What you need to do:
A picture-free, exact reproduction of the listing that follows is required.

Input data:
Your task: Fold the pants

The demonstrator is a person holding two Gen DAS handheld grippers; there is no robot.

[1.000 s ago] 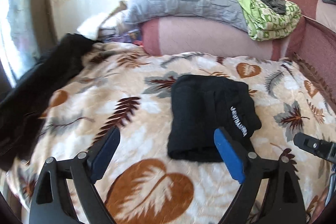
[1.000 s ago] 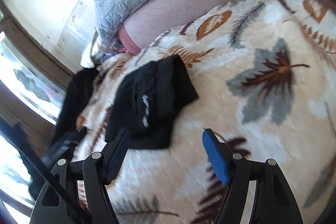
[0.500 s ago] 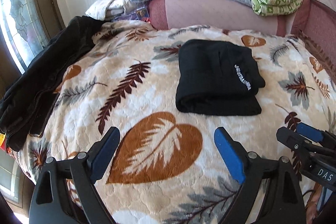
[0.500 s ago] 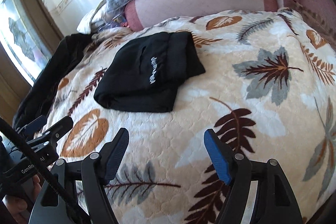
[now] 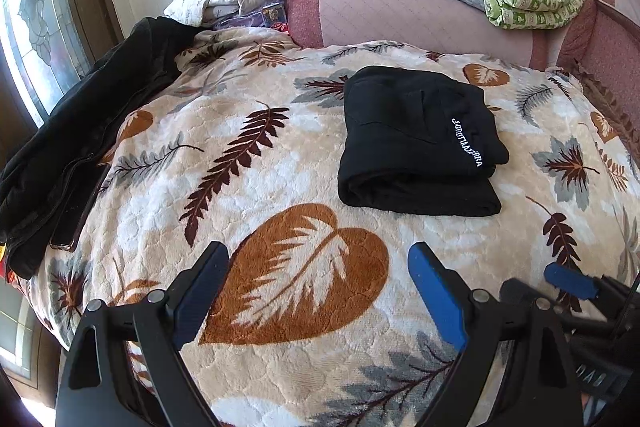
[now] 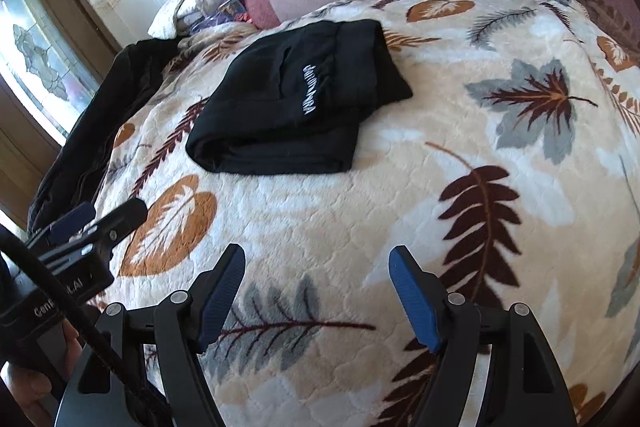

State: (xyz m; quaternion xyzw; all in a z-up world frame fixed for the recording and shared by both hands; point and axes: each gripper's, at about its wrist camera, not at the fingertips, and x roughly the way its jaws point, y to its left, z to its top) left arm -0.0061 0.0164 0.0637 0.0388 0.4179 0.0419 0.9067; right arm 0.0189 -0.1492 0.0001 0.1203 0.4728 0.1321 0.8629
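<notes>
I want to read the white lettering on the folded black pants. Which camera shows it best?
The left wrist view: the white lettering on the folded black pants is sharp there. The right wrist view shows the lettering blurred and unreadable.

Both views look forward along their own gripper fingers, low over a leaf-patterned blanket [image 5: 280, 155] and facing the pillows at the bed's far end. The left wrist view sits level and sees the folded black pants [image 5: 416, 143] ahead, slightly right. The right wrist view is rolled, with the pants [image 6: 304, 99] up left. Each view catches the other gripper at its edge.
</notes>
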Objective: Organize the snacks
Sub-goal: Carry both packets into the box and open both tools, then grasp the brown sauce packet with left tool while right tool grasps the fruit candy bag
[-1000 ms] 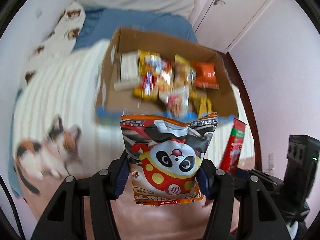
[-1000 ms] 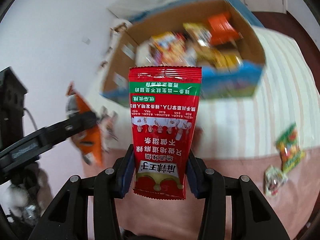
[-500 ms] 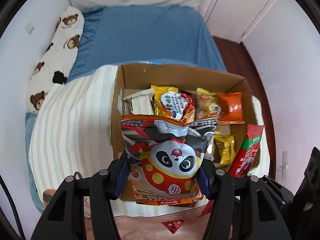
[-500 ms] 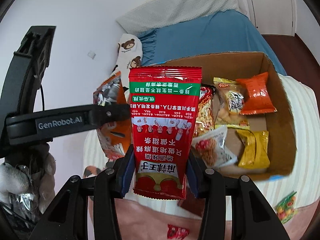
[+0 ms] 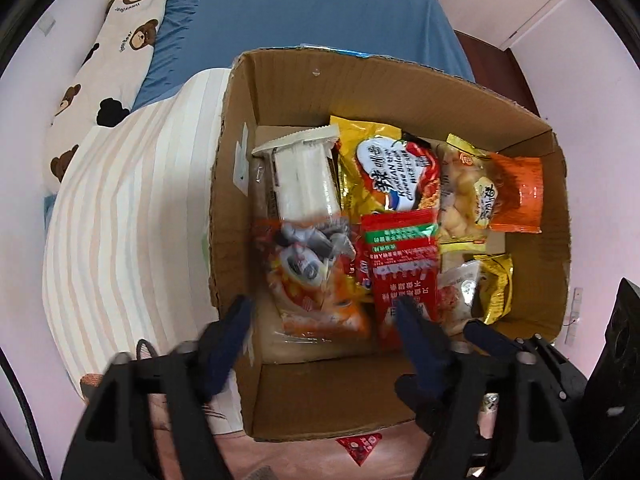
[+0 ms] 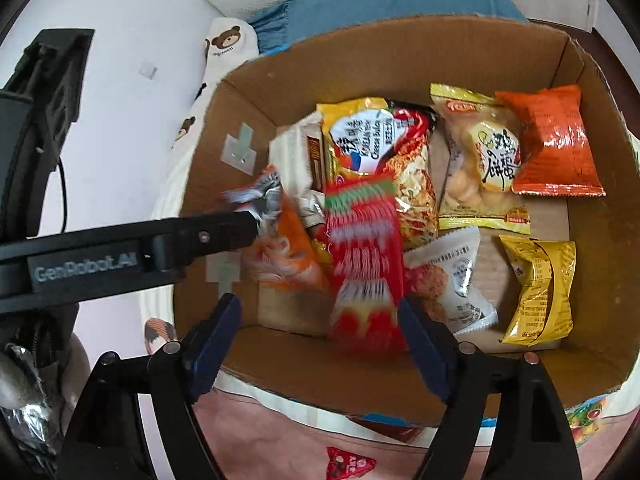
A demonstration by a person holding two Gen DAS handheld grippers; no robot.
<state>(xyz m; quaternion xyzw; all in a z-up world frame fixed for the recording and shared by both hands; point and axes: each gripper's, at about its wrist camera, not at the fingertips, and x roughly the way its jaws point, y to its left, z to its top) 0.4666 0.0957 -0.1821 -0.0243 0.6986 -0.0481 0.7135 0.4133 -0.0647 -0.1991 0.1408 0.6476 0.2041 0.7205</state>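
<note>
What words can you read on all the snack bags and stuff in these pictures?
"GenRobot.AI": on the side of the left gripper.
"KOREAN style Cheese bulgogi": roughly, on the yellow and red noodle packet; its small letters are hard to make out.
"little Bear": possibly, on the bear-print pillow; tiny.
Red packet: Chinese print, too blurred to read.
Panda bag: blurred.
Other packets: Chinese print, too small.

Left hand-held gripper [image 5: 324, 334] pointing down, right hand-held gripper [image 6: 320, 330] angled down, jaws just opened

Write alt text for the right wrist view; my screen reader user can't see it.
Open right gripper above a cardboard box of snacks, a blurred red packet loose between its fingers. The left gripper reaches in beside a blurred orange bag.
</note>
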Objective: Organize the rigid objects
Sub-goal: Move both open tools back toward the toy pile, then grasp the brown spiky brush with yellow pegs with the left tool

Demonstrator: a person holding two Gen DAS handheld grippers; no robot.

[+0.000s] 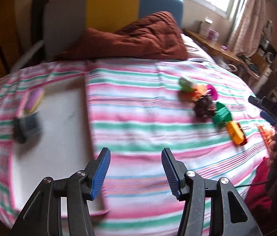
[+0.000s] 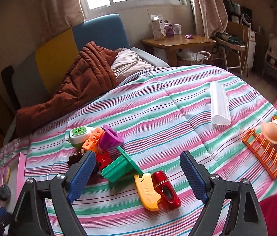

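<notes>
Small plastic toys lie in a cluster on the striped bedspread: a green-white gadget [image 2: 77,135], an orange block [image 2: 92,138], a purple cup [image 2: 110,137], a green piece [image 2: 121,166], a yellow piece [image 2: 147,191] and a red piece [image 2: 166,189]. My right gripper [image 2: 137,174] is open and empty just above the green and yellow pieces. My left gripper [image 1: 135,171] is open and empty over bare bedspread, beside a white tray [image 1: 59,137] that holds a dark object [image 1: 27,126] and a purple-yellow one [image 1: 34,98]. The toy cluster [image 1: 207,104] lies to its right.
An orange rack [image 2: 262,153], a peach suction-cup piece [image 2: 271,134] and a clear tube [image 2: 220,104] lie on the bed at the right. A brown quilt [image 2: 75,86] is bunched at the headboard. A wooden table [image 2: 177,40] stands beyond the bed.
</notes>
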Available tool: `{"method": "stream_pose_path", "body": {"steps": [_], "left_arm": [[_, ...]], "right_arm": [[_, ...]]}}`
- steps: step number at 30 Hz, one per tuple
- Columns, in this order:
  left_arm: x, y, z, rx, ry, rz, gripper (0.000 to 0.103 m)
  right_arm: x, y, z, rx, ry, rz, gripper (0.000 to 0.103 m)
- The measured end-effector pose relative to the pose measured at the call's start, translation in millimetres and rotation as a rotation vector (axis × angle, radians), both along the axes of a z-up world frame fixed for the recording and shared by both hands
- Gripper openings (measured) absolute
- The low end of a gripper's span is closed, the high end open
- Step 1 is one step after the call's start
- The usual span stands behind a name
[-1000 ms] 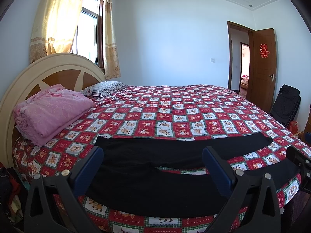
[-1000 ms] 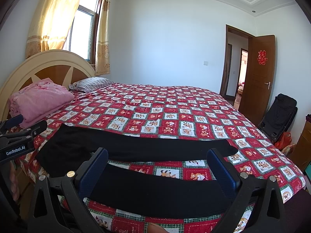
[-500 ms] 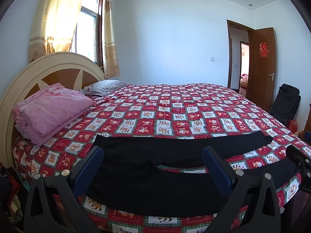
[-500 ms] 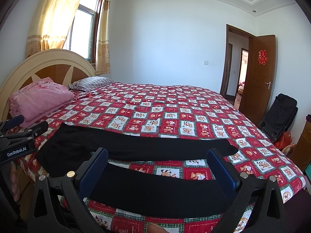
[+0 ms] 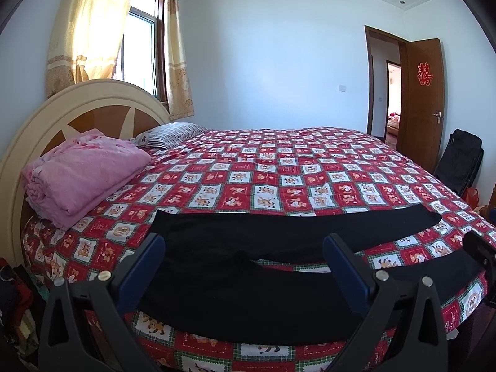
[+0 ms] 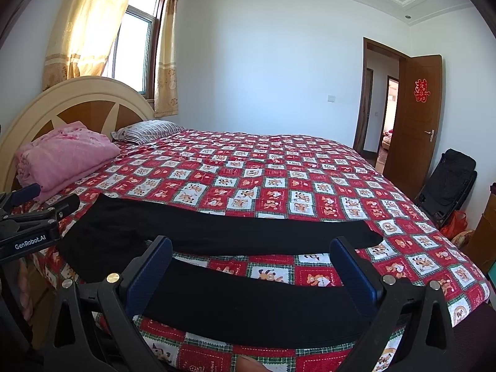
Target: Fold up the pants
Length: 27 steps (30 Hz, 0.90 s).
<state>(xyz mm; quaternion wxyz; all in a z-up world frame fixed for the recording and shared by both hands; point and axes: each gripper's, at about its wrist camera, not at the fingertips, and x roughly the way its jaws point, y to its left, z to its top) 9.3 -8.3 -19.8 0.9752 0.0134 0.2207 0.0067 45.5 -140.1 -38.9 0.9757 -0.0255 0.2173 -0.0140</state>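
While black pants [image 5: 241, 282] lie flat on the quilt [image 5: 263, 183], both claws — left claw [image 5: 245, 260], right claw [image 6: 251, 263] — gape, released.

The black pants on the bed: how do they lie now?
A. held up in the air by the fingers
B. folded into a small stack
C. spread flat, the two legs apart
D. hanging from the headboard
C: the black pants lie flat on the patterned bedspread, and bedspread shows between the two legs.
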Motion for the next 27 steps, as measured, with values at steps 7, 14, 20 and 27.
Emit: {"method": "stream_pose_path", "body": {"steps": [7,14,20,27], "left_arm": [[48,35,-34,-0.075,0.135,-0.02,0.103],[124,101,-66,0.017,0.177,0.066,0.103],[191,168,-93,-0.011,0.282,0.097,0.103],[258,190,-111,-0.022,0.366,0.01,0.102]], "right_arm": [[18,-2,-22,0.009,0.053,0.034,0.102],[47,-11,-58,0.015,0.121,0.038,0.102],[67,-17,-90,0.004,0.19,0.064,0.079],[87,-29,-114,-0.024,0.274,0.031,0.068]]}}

Written response:
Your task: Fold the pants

The demonstrator is a person holding two Gen DAS handheld grippers; there is no robot.

[1.000 s ago] 
[1.000 s ago] 
[0.500 s ago] 
[0.500 s ago] 
[now] 
[now] 

State: (xyz m; quaternion xyzw; all in a z-up world frame fixed for the recording and shared by both hands; point and axes: each gripper's, at about its wrist camera, not at the fingertips, and x roughly the way its jaws point, y to its left, z to its top) left arm -0.0061 0.0164 0.0637 0.0388 0.4179 0.0419 0.9067; right arm 0.0189 -0.1492 0.0001 0.1203 0.4728 0.1321 0.8629
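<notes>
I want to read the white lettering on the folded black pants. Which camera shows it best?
The left wrist view: the white lettering on the folded black pants is sharp there. The right wrist view shows the lettering blurred and unreadable.

Both views look forward along their own gripper fingers, low over a leaf-patterned blanket [image 5: 280, 155] and facing the pillows at the bed's far end. The left wrist view sits level and sees the folded black pants [image 5: 416, 143] ahead, slightly right. The right wrist view is rolled, with the pants [image 6: 304, 99] up left. Each view catches the other gripper at its edge.
</notes>
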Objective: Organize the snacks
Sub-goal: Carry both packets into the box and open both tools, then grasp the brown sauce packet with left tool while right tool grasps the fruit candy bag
[-1000 ms] 
[-1000 ms] 
[-500 ms] 
[-500 ms] 
[+0 ms] 
[+0 ms] 
A demonstration by a person holding two Gen DAS handheld grippers; no robot.
<state>(xyz m; quaternion xyzw; all in a z-up world frame fixed for the recording and shared by both hands; point and axes: each gripper's, at about its wrist camera, not at the fingertips, and x roughly the way its jaws point, y to its left, z to its top) 0.4666 0.0957 -0.1821 -0.0243 0.6986 -0.0481 0.7135 0.4133 -0.0647 -0.1991 0.1408 0.6476 0.2041 0.7205</state>
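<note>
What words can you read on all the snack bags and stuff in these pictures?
"GenRobot.AI": on the side of the left gripper.
"KOREAN style Cheese bulgogi": roughly, on the yellow and red noodle packet; its small letters are hard to make out.
"little Bear": possibly, on the bear-print pillow; tiny.
Red packet: Chinese print, too blurred to read.
Panda bag: blurred.
Other packets: Chinese print, too small.

Left hand-held gripper [image 5: 324, 334] pointing down, right hand-held gripper [image 6: 320, 330] angled down, jaws just opened

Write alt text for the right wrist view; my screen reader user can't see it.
Open right gripper above a cardboard box of snacks, a blurred red packet loose between its fingers. The left gripper reaches in beside a blurred orange bag.
</note>
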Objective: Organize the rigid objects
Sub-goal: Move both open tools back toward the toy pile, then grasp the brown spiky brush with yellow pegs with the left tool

Demonstrator: a person holding two Gen DAS handheld grippers; no robot.

[+0.000s] 
[+0.000s] 

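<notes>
Small plastic toys lie in a cluster on the striped bedspread: a green-white gadget [image 2: 77,135], an orange block [image 2: 92,138], a purple cup [image 2: 110,137], a green piece [image 2: 121,166], a yellow piece [image 2: 147,191] and a red piece [image 2: 166,189]. My right gripper [image 2: 137,174] is open and empty just above the green and yellow pieces. My left gripper [image 1: 135,171] is open and empty over bare bedspread, beside a white tray [image 1: 59,137] that holds a dark object [image 1: 27,126] and a purple-yellow one [image 1: 34,98]. The toy cluster [image 1: 207,104] lies to its right.
An orange rack [image 2: 262,153], a peach suction-cup piece [image 2: 271,134] and a clear tube [image 2: 220,104] lie on the bed at the right. A brown quilt [image 2: 75,86] is bunched at the headboard. A wooden table [image 2: 177,40] stands beyond the bed.
</notes>
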Available tool: `{"method": "stream_pose_path", "body": {"steps": [_], "left_arm": [[_, ...]], "right_arm": [[_, ...]]}}`
- steps: step number at 30 Hz, one per tuple
- Columns, in this order:
  left_arm: x, y, z, rx, ry, rz, gripper (0.000 to 0.103 m)
  right_arm: x, y, z, rx, ry, rz, gripper (0.000 to 0.103 m)
- The measured end-effector pose relative to the pose measured at the call's start, translation in millimetres and rotation as a rotation vector (axis × angle, radians), both along the axes of a z-up world frame fixed for the recording and shared by both hands
- Gripper openings (measured) absolute
- The low end of a gripper's span is closed, the high end open
- Step 1 is one step after the call's start
- The usual span stands behind a name
[-1000 ms] 
[-1000 ms] 
[-500 ms] 
[-500 ms] 
[+0 ms] 
[+0 ms] 
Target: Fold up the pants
Length: 27 steps (30 Hz, 0.90 s).
<state>(xyz mm; quaternion wxyz; all in a z-up world frame fixed for the recording and shared by both hands; point and axes: each gripper's, at about its wrist camera, not at the fingertips, and x roughly the way its jaws point, y to its left, z to its top) 9.3 -8.3 -19.8 0.9752 0.0134 0.2207 0.0067 45.5 -140.1 -38.9 0.9757 -0.0255 0.2173 -0.0140</state>
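While black pants [image 5: 241, 282] lie flat on the quilt [image 5: 263, 183], both claws — left claw [image 5: 245, 260], right claw [image 6: 251, 263] — gape, released.

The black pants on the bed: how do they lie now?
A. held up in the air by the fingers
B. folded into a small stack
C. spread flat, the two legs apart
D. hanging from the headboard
C: the black pants lie flat on the patterned bedspread, and bedspread shows between the two legs.
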Motion for the next 27 steps, as measured, with values at steps 7, 14, 20 and 27.
Emit: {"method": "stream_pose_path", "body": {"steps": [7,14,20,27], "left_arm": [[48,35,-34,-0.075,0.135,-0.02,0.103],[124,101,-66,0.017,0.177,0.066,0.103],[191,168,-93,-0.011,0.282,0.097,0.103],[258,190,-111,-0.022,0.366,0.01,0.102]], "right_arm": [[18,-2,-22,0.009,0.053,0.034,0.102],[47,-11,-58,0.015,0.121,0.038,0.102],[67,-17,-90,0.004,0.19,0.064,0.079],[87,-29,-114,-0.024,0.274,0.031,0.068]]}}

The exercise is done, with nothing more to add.